[Task instructions] Would you please repeat the data exactly as given?

(Records from a collection)

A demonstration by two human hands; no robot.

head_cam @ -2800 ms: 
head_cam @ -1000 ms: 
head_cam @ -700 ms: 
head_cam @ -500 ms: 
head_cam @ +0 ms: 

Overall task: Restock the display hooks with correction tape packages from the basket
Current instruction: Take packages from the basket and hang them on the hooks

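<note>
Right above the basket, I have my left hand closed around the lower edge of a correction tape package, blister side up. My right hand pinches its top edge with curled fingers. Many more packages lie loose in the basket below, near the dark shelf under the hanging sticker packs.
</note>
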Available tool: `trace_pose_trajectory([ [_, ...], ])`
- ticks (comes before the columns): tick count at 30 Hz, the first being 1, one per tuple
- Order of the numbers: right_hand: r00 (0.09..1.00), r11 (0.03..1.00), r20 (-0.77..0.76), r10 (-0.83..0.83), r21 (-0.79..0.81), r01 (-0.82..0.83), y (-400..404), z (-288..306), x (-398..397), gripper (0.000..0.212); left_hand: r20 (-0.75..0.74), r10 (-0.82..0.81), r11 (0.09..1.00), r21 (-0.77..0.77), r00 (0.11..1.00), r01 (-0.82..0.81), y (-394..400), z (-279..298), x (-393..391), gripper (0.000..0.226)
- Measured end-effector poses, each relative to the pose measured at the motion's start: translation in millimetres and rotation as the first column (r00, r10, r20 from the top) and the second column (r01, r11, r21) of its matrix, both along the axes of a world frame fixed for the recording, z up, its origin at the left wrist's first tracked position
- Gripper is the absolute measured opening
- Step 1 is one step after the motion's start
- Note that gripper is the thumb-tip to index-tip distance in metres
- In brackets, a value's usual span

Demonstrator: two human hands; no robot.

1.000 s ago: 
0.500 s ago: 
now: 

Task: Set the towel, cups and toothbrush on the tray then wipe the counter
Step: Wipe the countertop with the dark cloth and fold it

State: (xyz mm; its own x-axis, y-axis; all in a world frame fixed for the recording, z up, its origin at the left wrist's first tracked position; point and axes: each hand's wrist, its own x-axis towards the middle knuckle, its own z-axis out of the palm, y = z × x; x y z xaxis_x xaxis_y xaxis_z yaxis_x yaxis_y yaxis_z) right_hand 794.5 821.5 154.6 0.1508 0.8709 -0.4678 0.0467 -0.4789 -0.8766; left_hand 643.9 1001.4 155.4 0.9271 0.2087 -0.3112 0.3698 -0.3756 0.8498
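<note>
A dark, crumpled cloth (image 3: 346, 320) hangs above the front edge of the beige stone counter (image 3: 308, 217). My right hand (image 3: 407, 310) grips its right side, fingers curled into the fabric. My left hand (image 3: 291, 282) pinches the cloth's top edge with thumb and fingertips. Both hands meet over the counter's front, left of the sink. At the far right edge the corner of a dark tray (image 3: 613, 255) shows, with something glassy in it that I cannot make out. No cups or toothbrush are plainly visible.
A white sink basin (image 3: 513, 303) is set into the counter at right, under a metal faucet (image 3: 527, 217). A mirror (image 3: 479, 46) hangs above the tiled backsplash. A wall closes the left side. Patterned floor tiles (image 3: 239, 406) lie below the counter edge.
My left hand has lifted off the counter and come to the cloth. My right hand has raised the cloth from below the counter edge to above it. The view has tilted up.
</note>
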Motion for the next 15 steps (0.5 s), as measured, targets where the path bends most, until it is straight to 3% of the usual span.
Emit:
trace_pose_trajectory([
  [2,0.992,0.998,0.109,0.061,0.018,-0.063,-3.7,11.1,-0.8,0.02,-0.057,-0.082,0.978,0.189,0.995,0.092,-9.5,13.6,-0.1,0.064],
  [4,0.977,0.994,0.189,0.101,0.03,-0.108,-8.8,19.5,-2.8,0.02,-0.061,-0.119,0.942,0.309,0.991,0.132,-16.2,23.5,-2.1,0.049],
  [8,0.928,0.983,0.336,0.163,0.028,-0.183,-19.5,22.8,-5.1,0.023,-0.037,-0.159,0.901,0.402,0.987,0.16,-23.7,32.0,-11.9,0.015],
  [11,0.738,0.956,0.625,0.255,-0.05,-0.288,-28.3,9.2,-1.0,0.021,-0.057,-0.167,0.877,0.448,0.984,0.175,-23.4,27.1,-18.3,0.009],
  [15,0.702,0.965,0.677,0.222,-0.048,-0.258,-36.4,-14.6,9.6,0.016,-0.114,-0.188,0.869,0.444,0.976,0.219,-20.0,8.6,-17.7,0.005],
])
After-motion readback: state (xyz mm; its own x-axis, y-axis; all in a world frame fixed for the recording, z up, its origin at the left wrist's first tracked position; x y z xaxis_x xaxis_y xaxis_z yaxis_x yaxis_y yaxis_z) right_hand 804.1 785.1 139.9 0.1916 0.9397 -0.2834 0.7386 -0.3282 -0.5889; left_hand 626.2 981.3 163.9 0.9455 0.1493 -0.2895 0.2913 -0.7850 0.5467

[Result below]
A demonstration by two human hands; no robot.

head_cam @ -2800 ms: 
head_cam @ -1000 ms: 
head_cam @ -700 ms: 
head_cam @ -500 ms: 
head_cam @ +0 ms: 

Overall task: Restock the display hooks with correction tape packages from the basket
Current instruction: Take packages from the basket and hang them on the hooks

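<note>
Right above the basket, I have my left hand closed around the lower edge of a correction tape package, blister side up. My right hand pinches its top edge with curled fingers. Many more packages lie loose in the basket below, near the dark shelf under the hanging sticker packs.
</note>
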Available tool: `trace_pose_trajectory([ [_, ...], ])`
- ticks (comes before the columns): tick count at 30 Hz, the first being 1, one per tuple
- Order of the numbers: right_hand: r00 (0.09..1.00), r11 (0.03..1.00), r20 (-0.77..0.76), r10 (-0.83..0.83), r21 (-0.79..0.81), r01 (-0.82..0.83), y (-400..404), z (-288..306), x (-398..397), gripper (0.000..0.212); left_hand: r20 (-0.75..0.74), r10 (-0.82..0.81), r11 (0.09..1.00), r21 (-0.77..0.77), r00 (0.11..1.00), r01 (-0.82..0.81), y (-394..400), z (-279..298), x (-393..391), gripper (0.000..0.226)
- Measured end-effector poses, each relative to the pose measured at the motion's start: translation in millimetres and rotation as the first column (r00, r10, r20 from the top) and the second column (r01, r11, r21) of its matrix, both along the axes of a world frame fixed for the recording, z up, its origin at the left wrist's first tracked position
- Gripper is the absolute measured opening
- Step 1 is one step after the motion's start
- Note that gripper is the thumb-tip to index-tip distance in metres
- In brackets, a value's usual span

Demonstrator: two human hands; no robot.

1.000 s ago: 
0.500 s ago: 
now: 

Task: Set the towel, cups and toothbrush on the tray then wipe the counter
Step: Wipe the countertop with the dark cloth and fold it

State: (xyz mm; its own x-axis, y-axis; all in a world frame fixed for the recording, z up, its origin at the left wrist's first tracked position; point and axes: each hand's wrist, its own x-axis towards the middle knuckle, its own z-axis out of the palm, y = z × x; x y z xaxis_x xaxis_y xaxis_z yaxis_x yaxis_y yaxis_z) right_hand 794.5 821.5 154.6 0.1508 0.8709 -0.4678 0.0467 -0.4789 -0.8766; left_hand 643.9 1001.4 155.4 0.9271 0.2087 -0.3112 0.3698 -0.3756 0.8498
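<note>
A dark, crumpled cloth (image 3: 346, 320) hangs above the front edge of the beige stone counter (image 3: 308, 217). My right hand (image 3: 407, 310) grips its right side, fingers curled into the fabric. My left hand (image 3: 291, 282) pinches the cloth's top edge with thumb and fingertips. Both hands meet over the counter's front, left of the sink. At the far right edge the corner of a dark tray (image 3: 613, 255) shows, with something glassy in it that I cannot make out. No cups or toothbrush are plainly visible.
A white sink basin (image 3: 513, 303) is set into the counter at right, under a metal faucet (image 3: 527, 217). A mirror (image 3: 479, 46) hangs above the tiled backsplash. A wall closes the left side. Patterned floor tiles (image 3: 239, 406) lie below the counter edge.
My left hand has lifted off the counter and come to the cloth. My right hand has raised the cloth from below the counter edge to above it. The view has tilted up.
</note>
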Motion for the next 15 steps (0.5 s), as measured, targets where the path bends most, until it is straight to 3% of the usual span.
Emit:
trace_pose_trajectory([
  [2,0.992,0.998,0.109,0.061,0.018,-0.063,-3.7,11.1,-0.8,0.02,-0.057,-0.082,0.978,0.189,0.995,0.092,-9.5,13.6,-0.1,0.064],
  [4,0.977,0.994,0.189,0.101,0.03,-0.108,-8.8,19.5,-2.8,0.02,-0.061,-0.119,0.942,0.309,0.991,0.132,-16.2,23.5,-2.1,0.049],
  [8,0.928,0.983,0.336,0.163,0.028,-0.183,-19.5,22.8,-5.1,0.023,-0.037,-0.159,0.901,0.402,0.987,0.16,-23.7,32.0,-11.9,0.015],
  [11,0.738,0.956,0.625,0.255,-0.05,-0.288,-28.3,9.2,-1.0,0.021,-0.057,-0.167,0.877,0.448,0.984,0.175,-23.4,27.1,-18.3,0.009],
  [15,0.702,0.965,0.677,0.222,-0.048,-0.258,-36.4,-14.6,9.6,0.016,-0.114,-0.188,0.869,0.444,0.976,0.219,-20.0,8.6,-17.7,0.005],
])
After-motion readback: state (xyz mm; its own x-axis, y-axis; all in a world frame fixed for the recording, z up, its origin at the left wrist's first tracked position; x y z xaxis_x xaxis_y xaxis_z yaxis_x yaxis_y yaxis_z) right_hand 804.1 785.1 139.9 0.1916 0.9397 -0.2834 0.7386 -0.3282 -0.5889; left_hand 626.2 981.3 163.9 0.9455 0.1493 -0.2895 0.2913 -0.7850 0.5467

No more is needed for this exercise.